WORK INSTRUCTIONS
All of the data below should be copied exactly as it stands.
....
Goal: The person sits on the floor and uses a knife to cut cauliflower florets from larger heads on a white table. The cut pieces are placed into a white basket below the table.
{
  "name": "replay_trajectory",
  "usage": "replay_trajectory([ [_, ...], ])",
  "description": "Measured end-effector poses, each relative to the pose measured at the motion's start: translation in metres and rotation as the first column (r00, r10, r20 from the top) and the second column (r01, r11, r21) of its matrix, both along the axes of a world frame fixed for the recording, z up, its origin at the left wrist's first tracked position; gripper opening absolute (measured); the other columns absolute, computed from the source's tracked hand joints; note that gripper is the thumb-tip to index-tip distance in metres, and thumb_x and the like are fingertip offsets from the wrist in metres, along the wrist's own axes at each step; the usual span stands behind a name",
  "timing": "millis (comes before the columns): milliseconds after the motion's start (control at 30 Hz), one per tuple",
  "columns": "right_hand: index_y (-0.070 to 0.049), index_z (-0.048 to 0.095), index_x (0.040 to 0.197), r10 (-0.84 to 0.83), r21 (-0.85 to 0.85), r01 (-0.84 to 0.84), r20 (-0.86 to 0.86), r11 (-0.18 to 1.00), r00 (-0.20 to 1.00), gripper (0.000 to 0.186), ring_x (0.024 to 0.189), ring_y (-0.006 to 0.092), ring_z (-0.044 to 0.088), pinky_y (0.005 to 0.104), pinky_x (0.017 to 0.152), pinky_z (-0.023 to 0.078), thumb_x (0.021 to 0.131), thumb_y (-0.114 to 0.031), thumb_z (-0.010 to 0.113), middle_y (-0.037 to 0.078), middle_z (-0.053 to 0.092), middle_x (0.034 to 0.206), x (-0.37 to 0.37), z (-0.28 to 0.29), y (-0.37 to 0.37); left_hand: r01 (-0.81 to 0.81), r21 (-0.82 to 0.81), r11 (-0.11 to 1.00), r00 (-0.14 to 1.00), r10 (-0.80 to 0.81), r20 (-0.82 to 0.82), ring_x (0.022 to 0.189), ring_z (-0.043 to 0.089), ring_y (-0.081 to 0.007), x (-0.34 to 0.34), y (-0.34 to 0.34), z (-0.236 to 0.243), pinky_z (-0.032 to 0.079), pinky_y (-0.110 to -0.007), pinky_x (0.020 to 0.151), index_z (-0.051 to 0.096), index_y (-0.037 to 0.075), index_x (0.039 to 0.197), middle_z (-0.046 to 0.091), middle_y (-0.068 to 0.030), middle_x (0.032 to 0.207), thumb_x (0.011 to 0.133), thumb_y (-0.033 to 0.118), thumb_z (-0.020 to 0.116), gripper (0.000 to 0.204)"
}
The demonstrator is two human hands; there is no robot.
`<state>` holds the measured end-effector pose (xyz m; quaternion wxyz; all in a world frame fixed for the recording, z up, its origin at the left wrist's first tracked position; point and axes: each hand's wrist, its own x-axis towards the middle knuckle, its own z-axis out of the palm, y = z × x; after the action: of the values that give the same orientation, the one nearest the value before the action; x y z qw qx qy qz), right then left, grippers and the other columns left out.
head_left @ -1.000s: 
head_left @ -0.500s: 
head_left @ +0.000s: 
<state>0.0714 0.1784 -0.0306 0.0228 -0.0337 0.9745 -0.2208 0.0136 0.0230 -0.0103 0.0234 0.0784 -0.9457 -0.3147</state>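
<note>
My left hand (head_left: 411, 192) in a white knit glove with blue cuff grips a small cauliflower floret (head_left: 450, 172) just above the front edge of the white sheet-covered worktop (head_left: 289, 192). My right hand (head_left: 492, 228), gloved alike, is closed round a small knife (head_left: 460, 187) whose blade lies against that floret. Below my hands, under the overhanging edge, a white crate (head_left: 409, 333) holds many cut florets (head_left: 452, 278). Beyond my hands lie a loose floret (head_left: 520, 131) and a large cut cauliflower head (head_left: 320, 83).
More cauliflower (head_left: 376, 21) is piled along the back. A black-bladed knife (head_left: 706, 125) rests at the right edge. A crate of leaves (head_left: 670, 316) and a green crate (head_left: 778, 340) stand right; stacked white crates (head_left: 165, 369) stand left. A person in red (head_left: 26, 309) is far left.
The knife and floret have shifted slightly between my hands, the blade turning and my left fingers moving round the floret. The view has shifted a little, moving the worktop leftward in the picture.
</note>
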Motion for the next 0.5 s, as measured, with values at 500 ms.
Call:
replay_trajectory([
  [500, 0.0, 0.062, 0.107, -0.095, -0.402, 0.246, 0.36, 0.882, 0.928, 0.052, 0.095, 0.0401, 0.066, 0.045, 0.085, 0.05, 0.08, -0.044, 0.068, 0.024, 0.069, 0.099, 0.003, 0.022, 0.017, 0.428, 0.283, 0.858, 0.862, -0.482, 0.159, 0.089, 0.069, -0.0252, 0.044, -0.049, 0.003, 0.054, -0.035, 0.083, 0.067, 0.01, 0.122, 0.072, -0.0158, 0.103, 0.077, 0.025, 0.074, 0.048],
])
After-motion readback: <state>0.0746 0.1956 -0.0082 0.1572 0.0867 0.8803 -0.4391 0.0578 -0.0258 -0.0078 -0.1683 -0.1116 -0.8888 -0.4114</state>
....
YOUR RESPONSE
Goal: The person sits on the floor and uses a knife to cut cauliflower florets from larger heads on a white table. The cut pieces are placed into a white basket below the table.
{
  "name": "replay_trajectory",
  "usage": "replay_trajectory([ [_, ...], ])",
  "description": "Measured end-effector poses, each relative to the pose measured at the motion's start: translation in metres and rotation as the first column (r00, r10, r20 from the top) and the second column (r01, r11, r21) of its matrix, both along the axes of a world frame fixed for the recording, z up, its origin at the left wrist's first tracked position; gripper opening absolute (measured); the other columns absolute, computed from the source's tracked hand joints; note that gripper is the thumb-tip to index-tip distance in metres, and thumb_x and the like are fingertip offsets from the wrist in metres, along the wrist's own axes at each step; the usual span stands behind a name",
  "timing": "millis (comes before the columns): milliseconds after the motion's start (control at 30 Hz), one per tuple",
  "columns": "right_hand: index_y (-0.070 to 0.049), index_z (-0.048 to 0.095), index_x (0.040 to 0.197), r10 (-0.84 to 0.83), r21 (-0.85 to 0.85), r01 (-0.84 to 0.84), r20 (-0.86 to 0.86), r11 (-0.18 to 1.00), r00 (-0.20 to 1.00), gripper (0.000 to 0.186), ring_x (0.024 to 0.189), ring_y (-0.006 to 0.092), ring_z (-0.044 to 0.088), pinky_y (0.005 to 0.104), pinky_x (0.017 to 0.152), pinky_z (-0.023 to 0.078), thumb_x (0.021 to 0.131), thumb_y (-0.114 to 0.031), thumb_z (-0.010 to 0.113), middle_y (-0.037 to 0.078), middle_z (-0.053 to 0.092), middle_x (0.034 to 0.206), x (-0.37 to 0.37), z (-0.28 to 0.29), y (-0.37 to 0.37); left_hand: r01 (-0.81 to 0.81), r21 (-0.82 to 0.81), r11 (-0.11 to 1.00), r00 (-0.14 to 1.00), r10 (-0.80 to 0.81), r20 (-0.82 to 0.82), ring_x (0.022 to 0.189), ring_z (-0.043 to 0.089), ring_y (-0.081 to 0.007), x (-0.34 to 0.34), y (-0.34 to 0.34), z (-0.236 to 0.243), pinky_z (-0.032 to 0.079), pinky_y (-0.110 to -0.007), pinky_x (0.020 to 0.151), index_z (-0.051 to 0.096), index_y (-0.037 to 0.075), index_x (0.039 to 0.197), middle_z (-0.046 to 0.091), middle_y (-0.068 to 0.030), middle_x (0.032 to 0.207), thumb_x (0.011 to 0.133), thumb_y (-0.033 to 0.118), thumb_z (-0.020 to 0.116), gripper (0.000 to 0.204)"
}
The demonstrator is two human hands; there is no robot.
`<state>` holds the measured end-effector pose (xyz m; quaternion wxyz; all in a world frame fixed for the recording, z up, its origin at the left wrist's first tracked position; point and axes: each hand's wrist, its own x-axis towards the middle knuckle, its own z-axis out of the palm, y = z × x; after the action: of the values that give the same orientation, the one nearest the value before the action; x y z qw qx qy qz), right then left, grippers and the other columns left out.
head_left @ -1.000s: 
head_left @ -0.500s: 
head_left @ +0.000s: 
<state>0.0714 0.1784 -0.0306 0.0228 -0.0337 0.9745 -0.2208 0.0136 0.0230 -0.0103 0.0234 0.0784 -0.9457 -0.3147</state>
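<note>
My left hand (head_left: 411, 192) in a white knit glove with blue cuff grips a small cauliflower floret (head_left: 450, 172) just above the front edge of the white sheet-covered worktop (head_left: 289, 192). My right hand (head_left: 492, 228), gloved alike, is closed round a small knife (head_left: 460, 187) whose blade lies against that floret. Below my hands, under the overhanging edge, a white crate (head_left: 409, 333) holds many cut florets (head_left: 452, 278). Beyond my hands lie a loose floret (head_left: 520, 131) and a large cut cauliflower head (head_left: 320, 83).
More cauliflower (head_left: 376, 21) is piled along the back. A black-bladed knife (head_left: 706, 125) rests at the right edge. A crate of leaves (head_left: 670, 316) and a green crate (head_left: 778, 340) stand right; stacked white crates (head_left: 165, 369) stand left. A person in red (head_left: 26, 309) is far left.
The knife and floret have shifted slightly between my hands, the blade turning and my left fingers moving round the floret. The view has shifted a little, moving the worktop leftward in the picture.
</note>
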Motion for the next 0.5 s, as measured, with values at 500 ms.
Call:
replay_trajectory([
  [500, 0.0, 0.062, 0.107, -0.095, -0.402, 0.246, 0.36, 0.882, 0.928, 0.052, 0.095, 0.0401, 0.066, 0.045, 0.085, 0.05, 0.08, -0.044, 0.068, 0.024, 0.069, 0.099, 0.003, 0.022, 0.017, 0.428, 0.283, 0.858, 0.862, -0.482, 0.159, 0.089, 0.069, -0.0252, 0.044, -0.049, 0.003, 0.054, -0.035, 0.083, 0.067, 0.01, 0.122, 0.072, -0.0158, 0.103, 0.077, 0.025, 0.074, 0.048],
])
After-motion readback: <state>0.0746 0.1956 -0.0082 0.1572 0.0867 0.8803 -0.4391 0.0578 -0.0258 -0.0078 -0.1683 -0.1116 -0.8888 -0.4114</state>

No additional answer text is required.